シンガポール国立大学(NUS)は10月9日、NUSの研究者が主導する国際共同研究チームが、インド太平洋地域の熱波や異常降雨の頻度の増加につながる熱帯気象パターンの変化について、地球温暖化などの要因が寄与している可能性を示したと発表した。研究成果は学術誌Nature Geoscienceに掲載された。

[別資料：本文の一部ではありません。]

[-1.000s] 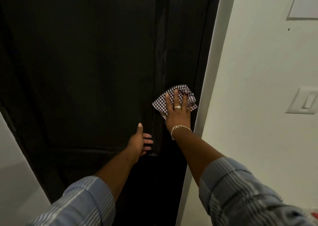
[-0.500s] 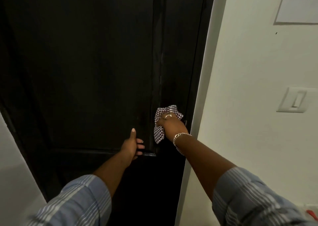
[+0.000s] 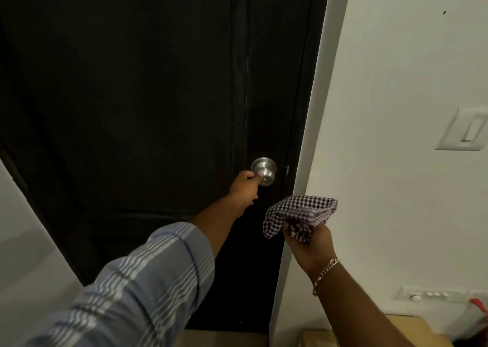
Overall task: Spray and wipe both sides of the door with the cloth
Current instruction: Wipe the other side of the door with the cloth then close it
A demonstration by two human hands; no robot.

NUSデザイン・エンジニアリング学部(CDE)のジャンマルコ・メンガルド(Gianmarco Mengaldo)助教
(提供:NUS)

NUSデザイン・エンジニアリング学部(CDE)のジャンマルコ・メンガルド(Gianmarco Mengaldo)助教らの研究チームは、最新の再解析データセットを使用して、熱帯のインド太平洋地域の変化する気象システムを分析した。「熱帯気象パターンの変化によって悪化するインド太平洋地域の異常気象」と題する発表論文では、最近提案された大気の類似性を用いた気象パターンの発生傾向を特徴づけることができる方法論を採用した。

研究チームは、1990年代以降、それまでは稀だった新しい大規模な気象パターンが出現し、以前は顕著だったいくつかのパターンはほぼ消滅したことを明らかにした。この研究は、熱帯の気象パターンの長期的な変化と、日単位の時間スケールにおける異常気象との関係を調査した最初の研究の1つである。

同助教は、「熱帯気象パターンの変化は、熱波や異常豪雨といった熱帯インド太平洋地域の異常気象を著しく悪化させています。私たちの研究は、歴史的に困難とされてきた熱帯地域のトレンドと変動の関係を初めて明らかにしたものです。私たちは、特定された気象変化が経年変動では十分に説明できないことを示し、他の要因が影響している可能性もあるものの、人為的な地球温暖化が要因として考えられることを示しました。気候モデルが信頼性の高い予測を行うのに苦労している熱帯のインド太平洋地域において、より良い情報を提供するためにはさらなる研究が必要です。シンガポールや東南アジア諸国にとって、気候予測能力を向上させ、熱帯のダイナミクスと地域の異常現象がどのように進化しているかを理解することは極めて重要です。この研究は、その方向への一歩です」と述べた。